## WHAT IS EXPECTED
Range to reproduce from the entries below: the line with "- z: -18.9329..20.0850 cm", the line with "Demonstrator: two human", and every line in between. Give them exactly and give nothing else.

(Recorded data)

--*--

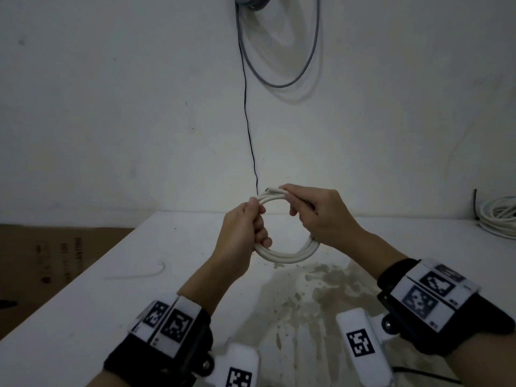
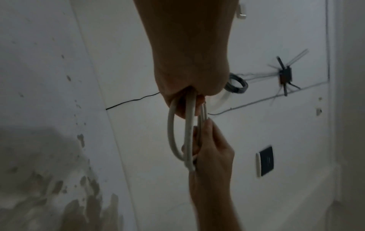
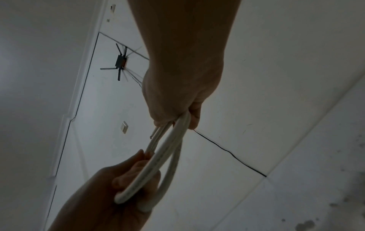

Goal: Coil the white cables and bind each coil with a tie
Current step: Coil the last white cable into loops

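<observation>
a round coil of smooth white cable point(image 1: 287, 254) is held above the stained white table point(image 1: 139, 275), gripped by the left hand point(image 1: 243, 233) and pinched by the right hand point(image 1: 321, 216) opposite.

- The coiled cable point(image 1: 290, 254) is white, as is the second heap of cable point(image 1: 499, 219) at the right edge.
- The table point(image 1: 139, 275) is white with grey-brown blotches point(image 1: 321, 283).
- The wall point(image 1: 111, 107) is white; a black wire point(image 1: 247, 107) and a grey loop point(image 1: 279, 85) hang on it.
- The wrist bands point(image 1: 167, 356) are black, with black-and-white square-patterned tags point(image 1: 177, 325).
- The cardboard point(image 1: 55, 255) is brown.
</observation>
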`<move>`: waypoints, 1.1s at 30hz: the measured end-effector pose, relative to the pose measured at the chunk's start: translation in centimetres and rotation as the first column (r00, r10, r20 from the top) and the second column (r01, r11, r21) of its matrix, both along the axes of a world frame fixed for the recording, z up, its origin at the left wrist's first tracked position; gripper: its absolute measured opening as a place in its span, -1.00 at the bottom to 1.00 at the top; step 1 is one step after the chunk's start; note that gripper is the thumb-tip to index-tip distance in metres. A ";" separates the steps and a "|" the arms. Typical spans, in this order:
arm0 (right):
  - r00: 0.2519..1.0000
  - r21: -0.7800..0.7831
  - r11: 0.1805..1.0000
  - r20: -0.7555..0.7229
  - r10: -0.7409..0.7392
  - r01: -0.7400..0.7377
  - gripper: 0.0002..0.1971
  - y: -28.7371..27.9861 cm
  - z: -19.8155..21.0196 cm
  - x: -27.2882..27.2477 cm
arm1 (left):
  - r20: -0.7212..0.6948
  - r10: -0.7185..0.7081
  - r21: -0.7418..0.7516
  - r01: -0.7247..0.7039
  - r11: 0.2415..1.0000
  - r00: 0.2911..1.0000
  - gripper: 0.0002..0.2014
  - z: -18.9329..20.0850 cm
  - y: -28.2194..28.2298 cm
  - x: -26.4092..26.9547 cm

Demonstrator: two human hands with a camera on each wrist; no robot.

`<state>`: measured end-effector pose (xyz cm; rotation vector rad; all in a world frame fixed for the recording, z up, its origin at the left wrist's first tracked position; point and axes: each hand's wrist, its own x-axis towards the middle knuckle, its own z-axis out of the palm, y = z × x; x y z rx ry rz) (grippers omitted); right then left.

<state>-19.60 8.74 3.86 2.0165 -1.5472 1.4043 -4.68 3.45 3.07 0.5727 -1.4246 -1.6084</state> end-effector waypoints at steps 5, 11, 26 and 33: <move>0.995 0.018 0.995 0.012 0.100 -0.100 -0.72 -0.1 -0.5 -0.2 | -0.106 -0.278 0.347 0.297 0.889 0.955 -0.59 0.7 -1.4 0.9; 0.990 0.091 0.986 -0.019 0.143 -0.140 -0.74 -0.1 -0.3 -0.2 | 0.069 -0.353 0.357 0.308 0.882 0.933 -0.64 1.2 -1.9 1.5; 0.974 0.317 0.949 -0.213 0.078 -0.007 -0.70 -2.9 -0.9 2.1 | 0.408 0.514 -0.802 0.027 0.597 0.754 -0.67 -1.6 -3.2 2.5; 0.979 0.649 0.734 0.110 0.171 -0.201 -0.52 -5.8 -1.9 6.3 | 0.613 0.433 -0.717 0.236 0.656 0.661 -0.66 -2.4 -6.3 9.3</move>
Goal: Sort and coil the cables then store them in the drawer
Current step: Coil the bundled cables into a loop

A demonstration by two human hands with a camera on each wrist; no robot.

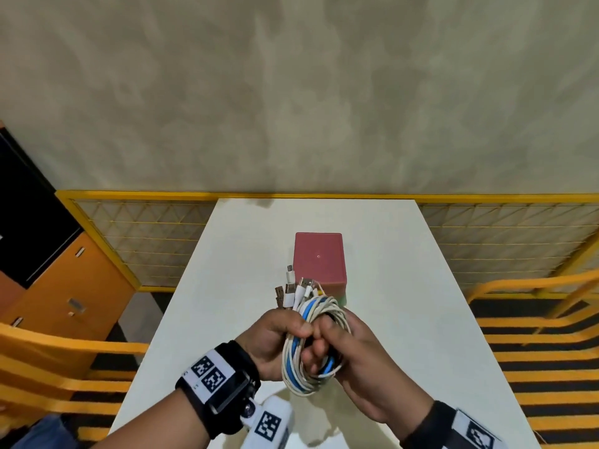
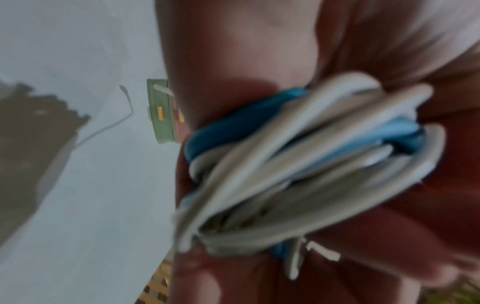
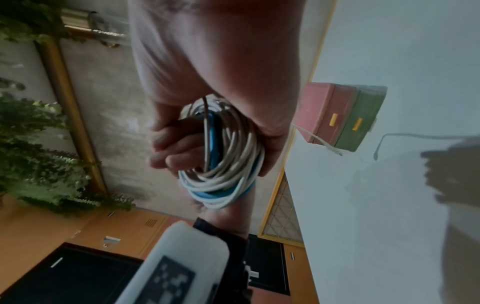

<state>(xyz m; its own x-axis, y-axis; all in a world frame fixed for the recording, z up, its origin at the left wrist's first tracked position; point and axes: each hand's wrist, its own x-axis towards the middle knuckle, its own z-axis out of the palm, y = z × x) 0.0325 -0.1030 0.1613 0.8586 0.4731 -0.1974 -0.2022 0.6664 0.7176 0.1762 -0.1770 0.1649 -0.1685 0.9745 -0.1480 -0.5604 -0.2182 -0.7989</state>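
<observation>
Cabinets (image 1: 74, 286) in orange with a black panel stand at the far left of what we see from the head view, beside an orange slatted bench (image 1: 48, 361). No brand name or readable writing shows on them; we find only black-and-white square code markers on the wrist bands (image 1: 209, 372), and these carry no letters that we can read.

Moving right, we come to the white table (image 1: 227, 254), with our two hands raised above its near end. Our left hand (image 1: 275, 341) has its fingers curled tight round the coiled cable bundle (image 1: 311, 348), white strands with blue ones among them, and the plug ends (image 1: 293, 290) fan out above the fist, pointing away from us. Our right hand (image 1: 353, 348) clasps the same coil from the other side, fingers passing through the loop, so both hands grip it together in the air, clear of the tabletop.

Beyond the plugs we see the small drawer unit (image 1: 319, 260) standing on the table, red on top with a green section beneath; the right wrist view shows yellow handles (image 3: 333, 119) on both fronts and one loose white cable (image 3: 319, 140) hanging out by the red drawer.

At the far right a second orange bench (image 1: 534, 335) sits before the yellow mesh fence (image 1: 502, 234)
</observation>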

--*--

## TASK RESULT
  - z: -18.9329..20.0850 cm
  - y: -28.2194..28.2298 cm
  - x: -26.4092..26.9547 cm

Demonstrator: two human hands with a camera on each wrist; no robot.

Nothing else is required to complete the exercise.